Patrick deWitt’s The Sisters Brothers possesses any number of qualities, not the least of which is deWitt’s dark and wry humour and knack for satire. He transforms the conventional western into a fresh narrative, and accomplishes this by inoculating a seemingly antiquated genre with a dose of existentialism and ecocriticism. His framing of the transformations of the title characters and peripheral characters give the novel’s its existentialist flavour. It is these transformations, especially that of the novel’s narrator, Eli, that promote the ecocritical elements as well.
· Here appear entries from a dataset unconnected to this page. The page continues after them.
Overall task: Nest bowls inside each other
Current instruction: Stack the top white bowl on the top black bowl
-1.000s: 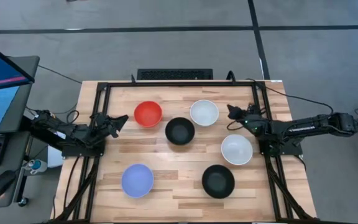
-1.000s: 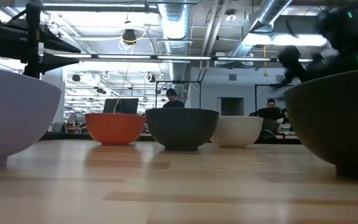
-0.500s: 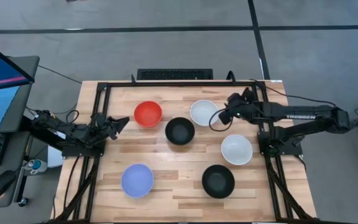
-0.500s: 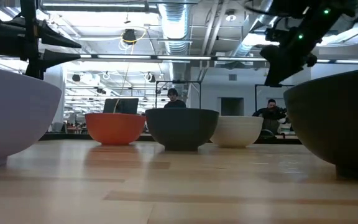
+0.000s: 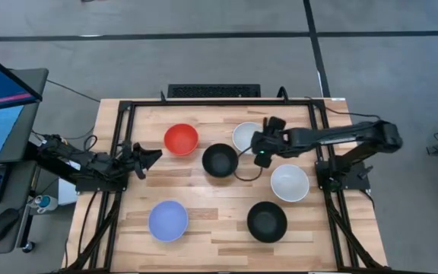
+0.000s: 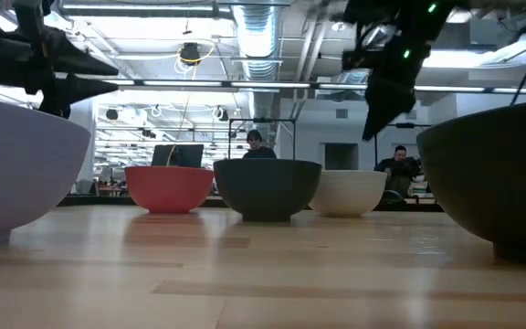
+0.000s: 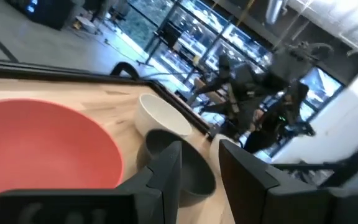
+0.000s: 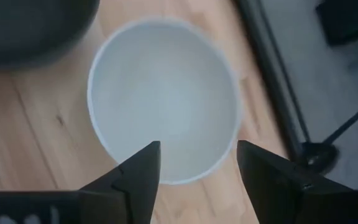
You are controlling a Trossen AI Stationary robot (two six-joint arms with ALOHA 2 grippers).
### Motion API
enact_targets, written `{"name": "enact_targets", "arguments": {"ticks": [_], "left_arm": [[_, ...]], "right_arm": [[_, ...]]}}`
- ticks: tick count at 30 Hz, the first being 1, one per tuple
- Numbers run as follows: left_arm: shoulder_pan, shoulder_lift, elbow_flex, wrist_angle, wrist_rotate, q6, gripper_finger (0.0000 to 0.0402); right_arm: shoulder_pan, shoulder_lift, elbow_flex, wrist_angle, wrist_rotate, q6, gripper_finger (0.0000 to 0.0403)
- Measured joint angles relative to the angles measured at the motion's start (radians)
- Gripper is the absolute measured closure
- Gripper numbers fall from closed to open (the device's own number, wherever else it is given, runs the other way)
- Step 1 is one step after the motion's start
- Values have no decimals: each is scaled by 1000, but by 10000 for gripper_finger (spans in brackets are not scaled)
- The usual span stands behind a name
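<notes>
Six bowls sit on your counter [image 5: 204, 232] and none is nested yet: every one you can see into is empty and stands apart from the rest. In the last second your right arm has swung in from the counter's right edge, and your right hand [image 5: 261, 146] now hangs over the rim of the far white bowl [image 5: 245, 136], fingers spread apart above it with nothing between them. That looks like the start of a first pick. The red bowl [image 5: 181, 139] and one black bowl [image 5: 220, 160] lie beside it, the second white bowl [image 5: 290, 183] nearer you on the right, the other black bowl [image 5: 267, 221] and the light blue bowl [image 5: 168, 221] along the near edge. Your left hand [image 5: 144, 157] waits at the left edge, fingers apart, holding nothing.
</notes>
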Motion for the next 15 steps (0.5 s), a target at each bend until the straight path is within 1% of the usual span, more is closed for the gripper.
{"name": "enact_targets", "arguments": {"ticks": [2, 6, 8, 10, 12, 15], "left_arm": [[0, 11, 25, -78, 33, 6, 303], [0, 26, 114, -380, 65, -38, 303], [0, 32, 147, -489, 73, -59, 303], [0, 31, 175, -534, 74, -56, 303], [0, 30, 194, -549, 73, -20, 303], [0, 30, 202, -561, 68, 30, 303]], "right_arm": [[-1, 50, 5, -10, -25, 38, 166], [1, 135, 33, -39, -91, 110, 166], [1, 168, 77, -73, -98, 134, 166], [2, 190, 132, -100, -99, 166, 166], [3, 201, 178, -108, -99, 201, 166], [1, 223, 213, -104, -124, 266, 166]]}}
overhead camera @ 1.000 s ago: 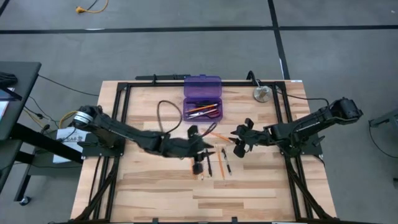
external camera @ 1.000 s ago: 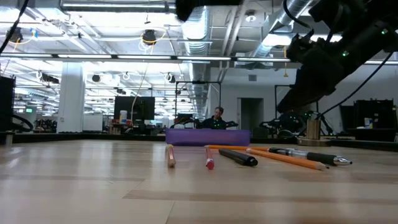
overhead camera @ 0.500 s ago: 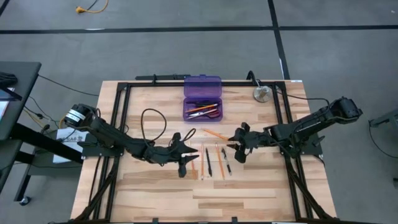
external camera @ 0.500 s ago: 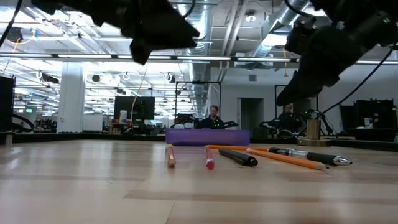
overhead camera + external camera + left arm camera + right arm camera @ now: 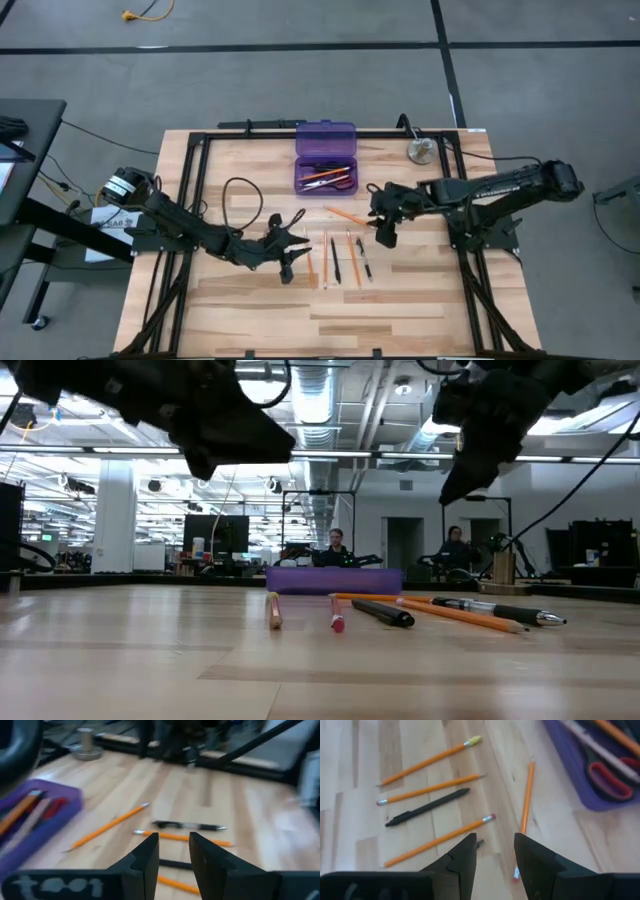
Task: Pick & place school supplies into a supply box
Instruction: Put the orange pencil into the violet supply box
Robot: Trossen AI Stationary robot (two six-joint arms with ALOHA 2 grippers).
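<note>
Hovering above the worktop (image 5: 250, 300), your right gripper (image 5: 493, 851) has its jaws spread, empty, over loose pencils (image 5: 437, 840); your left gripper (image 5: 173, 851) likewise, jaws parted near a pen (image 5: 187, 825).

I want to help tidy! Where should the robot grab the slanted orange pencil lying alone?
Mid-shaft of the thin orange wooden pencil, from straight above, fingers across it: it lies flat with free space on both sides, near the open right gripper.

We cannot read the purple supply box (image 5: 35, 822) fully in the left wrist view: it is blurred and cut at the edge. The red-handled scissors (image 5: 612, 780) run off the right wrist view.
</note>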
As Eli begins to uncover his authentic self and embrace his new true identity, he comes to recognize the false barriers that exist between himself and the natural realm, first by empathizing with his horse, then by recognizing the nurturing elements of Nature, and finally by distinguishing the cognitive capabilities of those animals in the natural realm. It is easy to love this book for its stylish and quirky dialogue, its macabrely marvelous characters, and charming story, but the existentialist and ecocritical elements are not to be ignored and make the books far more than a delightful read.
DeWitt, Patrick. The Sisters Brothers. New York: Harper Collins. 2011. Print.